• [What is expected]
Could you count the lines in the data that contain "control"? Reply with the number only.

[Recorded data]
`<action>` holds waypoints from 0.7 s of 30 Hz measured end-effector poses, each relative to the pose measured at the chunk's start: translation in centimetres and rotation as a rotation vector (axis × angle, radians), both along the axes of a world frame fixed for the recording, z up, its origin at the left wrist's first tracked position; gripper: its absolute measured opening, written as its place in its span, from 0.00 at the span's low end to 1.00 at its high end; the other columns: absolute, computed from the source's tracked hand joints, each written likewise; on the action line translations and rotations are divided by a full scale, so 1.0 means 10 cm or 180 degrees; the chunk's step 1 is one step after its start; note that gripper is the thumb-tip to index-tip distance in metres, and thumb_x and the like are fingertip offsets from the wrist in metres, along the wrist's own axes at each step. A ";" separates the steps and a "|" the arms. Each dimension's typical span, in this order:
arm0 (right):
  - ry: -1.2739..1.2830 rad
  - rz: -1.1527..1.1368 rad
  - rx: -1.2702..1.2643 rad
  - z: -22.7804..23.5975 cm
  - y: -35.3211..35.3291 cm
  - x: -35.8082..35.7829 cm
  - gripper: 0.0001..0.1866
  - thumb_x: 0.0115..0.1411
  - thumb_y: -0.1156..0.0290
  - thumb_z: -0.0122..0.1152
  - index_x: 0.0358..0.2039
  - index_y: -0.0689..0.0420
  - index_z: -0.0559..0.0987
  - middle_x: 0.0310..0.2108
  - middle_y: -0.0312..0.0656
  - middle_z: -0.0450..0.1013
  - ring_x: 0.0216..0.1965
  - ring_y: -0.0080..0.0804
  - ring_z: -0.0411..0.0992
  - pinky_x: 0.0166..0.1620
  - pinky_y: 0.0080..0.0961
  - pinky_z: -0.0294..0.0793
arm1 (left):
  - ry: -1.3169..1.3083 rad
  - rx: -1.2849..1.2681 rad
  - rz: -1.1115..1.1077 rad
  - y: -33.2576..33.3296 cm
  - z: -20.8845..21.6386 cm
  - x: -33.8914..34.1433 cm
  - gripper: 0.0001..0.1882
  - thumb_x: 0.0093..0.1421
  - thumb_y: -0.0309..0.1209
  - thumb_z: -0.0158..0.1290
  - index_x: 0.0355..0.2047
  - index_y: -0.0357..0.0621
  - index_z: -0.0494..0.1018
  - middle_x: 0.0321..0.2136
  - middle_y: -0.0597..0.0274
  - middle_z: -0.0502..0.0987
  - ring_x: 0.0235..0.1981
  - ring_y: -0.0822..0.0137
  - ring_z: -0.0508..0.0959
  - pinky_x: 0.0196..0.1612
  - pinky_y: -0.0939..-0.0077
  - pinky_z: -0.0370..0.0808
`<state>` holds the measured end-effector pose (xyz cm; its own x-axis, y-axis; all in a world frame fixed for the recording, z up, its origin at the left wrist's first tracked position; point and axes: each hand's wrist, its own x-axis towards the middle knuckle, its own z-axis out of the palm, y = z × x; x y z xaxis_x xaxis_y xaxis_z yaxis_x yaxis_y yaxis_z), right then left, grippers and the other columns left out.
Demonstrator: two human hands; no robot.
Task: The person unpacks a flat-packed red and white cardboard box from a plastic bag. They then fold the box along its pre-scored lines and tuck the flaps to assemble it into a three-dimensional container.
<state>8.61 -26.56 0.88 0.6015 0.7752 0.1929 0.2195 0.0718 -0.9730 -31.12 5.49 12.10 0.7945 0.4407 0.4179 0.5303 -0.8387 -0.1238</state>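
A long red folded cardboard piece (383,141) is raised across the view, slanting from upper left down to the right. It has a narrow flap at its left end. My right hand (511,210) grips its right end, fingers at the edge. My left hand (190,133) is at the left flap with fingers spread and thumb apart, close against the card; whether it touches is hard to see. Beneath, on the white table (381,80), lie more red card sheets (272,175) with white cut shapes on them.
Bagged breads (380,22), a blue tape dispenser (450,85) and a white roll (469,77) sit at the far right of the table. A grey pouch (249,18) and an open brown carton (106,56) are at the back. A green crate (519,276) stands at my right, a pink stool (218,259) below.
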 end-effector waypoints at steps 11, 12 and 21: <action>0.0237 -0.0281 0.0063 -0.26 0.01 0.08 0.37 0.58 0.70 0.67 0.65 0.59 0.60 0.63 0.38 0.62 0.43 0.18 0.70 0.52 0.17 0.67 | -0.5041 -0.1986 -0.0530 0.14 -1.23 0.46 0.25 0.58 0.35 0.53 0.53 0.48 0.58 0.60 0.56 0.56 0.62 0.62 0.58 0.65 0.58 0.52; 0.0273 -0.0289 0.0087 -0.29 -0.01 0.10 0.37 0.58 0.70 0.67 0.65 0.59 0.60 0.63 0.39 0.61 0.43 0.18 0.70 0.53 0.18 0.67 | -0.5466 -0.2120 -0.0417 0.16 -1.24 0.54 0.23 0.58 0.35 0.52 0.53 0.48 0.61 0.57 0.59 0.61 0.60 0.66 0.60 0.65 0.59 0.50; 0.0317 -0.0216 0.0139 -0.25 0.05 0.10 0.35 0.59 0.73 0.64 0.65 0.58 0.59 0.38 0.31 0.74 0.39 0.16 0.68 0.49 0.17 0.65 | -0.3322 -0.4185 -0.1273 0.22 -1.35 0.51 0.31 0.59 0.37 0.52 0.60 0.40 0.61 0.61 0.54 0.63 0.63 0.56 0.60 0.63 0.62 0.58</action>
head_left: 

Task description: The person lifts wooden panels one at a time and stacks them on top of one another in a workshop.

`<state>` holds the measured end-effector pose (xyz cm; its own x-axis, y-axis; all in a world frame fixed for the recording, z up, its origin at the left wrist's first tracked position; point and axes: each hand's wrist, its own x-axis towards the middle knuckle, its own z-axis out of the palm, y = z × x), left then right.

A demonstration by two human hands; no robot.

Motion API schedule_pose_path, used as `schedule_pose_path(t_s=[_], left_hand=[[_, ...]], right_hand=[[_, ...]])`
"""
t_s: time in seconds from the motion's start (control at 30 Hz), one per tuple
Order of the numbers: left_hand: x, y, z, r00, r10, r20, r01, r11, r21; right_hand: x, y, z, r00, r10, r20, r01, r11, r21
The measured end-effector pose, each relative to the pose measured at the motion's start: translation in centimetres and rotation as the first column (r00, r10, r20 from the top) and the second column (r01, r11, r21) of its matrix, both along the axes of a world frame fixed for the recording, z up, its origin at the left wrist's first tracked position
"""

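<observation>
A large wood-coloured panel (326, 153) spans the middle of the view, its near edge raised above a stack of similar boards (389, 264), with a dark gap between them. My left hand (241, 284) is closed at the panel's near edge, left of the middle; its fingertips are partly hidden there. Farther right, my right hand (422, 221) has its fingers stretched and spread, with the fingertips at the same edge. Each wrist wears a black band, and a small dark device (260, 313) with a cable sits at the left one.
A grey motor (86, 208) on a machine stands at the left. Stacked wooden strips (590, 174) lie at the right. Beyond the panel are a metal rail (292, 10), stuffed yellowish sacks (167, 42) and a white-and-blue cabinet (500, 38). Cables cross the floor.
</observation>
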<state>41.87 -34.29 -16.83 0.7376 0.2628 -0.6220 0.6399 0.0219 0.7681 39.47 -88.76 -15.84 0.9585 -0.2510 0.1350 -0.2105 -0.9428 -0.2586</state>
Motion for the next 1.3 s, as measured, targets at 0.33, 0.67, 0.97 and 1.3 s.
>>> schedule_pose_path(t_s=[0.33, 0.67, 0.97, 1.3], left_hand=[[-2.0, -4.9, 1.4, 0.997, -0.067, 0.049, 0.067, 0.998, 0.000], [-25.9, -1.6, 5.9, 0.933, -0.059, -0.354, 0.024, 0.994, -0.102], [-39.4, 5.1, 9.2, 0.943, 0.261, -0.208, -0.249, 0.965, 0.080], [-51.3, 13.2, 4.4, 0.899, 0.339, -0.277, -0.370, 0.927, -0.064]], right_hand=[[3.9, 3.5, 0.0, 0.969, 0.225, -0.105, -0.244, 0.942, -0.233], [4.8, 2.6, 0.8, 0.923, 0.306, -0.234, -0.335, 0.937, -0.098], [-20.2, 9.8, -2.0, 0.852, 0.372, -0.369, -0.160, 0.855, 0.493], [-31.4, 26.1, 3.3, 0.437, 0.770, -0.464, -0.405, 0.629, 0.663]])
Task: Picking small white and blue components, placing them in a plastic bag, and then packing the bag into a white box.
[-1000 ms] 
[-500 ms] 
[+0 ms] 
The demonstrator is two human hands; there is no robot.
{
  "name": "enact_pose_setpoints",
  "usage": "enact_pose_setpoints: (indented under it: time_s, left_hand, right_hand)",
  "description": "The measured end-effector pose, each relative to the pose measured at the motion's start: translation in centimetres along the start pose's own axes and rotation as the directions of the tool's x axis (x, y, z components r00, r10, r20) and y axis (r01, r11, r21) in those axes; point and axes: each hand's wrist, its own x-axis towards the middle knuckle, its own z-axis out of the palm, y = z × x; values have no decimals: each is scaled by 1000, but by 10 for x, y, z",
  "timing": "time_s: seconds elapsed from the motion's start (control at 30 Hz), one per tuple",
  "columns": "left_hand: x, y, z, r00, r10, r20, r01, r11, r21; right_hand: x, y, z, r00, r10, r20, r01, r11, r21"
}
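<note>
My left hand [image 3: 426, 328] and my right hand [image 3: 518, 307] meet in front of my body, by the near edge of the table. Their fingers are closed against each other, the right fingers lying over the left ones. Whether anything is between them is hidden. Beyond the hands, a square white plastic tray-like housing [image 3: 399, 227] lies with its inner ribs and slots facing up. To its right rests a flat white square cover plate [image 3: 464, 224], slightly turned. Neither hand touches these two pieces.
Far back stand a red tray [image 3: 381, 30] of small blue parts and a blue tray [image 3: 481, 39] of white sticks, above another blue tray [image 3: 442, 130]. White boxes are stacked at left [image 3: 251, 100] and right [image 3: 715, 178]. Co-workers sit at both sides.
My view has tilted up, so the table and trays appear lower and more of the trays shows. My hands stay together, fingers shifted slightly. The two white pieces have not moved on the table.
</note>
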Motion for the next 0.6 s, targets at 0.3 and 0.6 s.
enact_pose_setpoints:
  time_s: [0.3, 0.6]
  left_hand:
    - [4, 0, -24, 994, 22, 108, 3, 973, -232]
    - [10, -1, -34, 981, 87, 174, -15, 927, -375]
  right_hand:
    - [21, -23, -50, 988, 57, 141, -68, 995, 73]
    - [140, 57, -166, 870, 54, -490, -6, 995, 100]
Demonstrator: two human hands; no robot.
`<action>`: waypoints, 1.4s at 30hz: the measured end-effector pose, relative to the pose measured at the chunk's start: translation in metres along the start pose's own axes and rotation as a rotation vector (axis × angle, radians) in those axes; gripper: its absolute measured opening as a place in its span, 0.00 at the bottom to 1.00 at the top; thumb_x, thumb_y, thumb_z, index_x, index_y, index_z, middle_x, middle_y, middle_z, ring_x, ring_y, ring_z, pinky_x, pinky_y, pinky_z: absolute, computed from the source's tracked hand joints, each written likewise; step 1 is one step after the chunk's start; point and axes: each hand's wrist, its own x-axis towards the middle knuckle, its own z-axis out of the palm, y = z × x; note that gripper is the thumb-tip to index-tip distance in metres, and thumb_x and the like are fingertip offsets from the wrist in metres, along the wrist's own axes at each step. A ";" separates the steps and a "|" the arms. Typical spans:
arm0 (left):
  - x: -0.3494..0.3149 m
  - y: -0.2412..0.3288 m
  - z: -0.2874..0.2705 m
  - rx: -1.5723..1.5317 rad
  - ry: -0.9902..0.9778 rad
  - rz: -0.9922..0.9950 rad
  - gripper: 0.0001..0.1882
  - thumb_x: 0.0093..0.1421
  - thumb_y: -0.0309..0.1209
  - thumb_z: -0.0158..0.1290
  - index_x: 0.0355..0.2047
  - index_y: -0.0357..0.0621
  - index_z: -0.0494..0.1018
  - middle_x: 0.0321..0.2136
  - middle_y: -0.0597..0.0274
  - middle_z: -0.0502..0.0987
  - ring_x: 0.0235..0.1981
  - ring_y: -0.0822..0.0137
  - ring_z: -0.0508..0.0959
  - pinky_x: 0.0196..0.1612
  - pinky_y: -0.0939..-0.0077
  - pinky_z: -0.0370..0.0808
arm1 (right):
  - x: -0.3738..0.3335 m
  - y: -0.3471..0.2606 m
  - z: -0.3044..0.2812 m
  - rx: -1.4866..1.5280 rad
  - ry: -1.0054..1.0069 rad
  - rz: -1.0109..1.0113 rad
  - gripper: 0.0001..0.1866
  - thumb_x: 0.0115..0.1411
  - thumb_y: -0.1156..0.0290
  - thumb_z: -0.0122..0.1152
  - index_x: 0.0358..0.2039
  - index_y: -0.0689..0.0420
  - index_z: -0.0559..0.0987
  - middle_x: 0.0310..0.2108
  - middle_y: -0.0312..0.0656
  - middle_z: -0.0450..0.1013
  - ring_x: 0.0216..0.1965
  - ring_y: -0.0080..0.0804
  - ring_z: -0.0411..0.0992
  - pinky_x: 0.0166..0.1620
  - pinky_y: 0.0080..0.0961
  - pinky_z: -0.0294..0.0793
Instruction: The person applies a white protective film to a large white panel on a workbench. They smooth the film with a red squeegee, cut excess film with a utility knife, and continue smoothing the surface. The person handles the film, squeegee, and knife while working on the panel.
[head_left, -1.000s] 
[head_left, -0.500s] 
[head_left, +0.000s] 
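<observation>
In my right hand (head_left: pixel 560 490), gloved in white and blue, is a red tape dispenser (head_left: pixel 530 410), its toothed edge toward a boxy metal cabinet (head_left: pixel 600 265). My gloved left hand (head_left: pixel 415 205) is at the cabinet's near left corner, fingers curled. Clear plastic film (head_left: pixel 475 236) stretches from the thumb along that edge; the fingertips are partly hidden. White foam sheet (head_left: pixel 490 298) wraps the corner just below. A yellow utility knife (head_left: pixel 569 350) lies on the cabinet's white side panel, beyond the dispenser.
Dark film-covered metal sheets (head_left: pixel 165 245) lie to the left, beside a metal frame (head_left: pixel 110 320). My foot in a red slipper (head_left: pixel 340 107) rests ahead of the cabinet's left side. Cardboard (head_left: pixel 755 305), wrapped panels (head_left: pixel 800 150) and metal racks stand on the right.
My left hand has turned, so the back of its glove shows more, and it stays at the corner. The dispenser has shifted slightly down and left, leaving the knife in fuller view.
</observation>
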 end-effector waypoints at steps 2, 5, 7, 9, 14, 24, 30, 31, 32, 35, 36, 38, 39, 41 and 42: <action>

• [Written answer]
2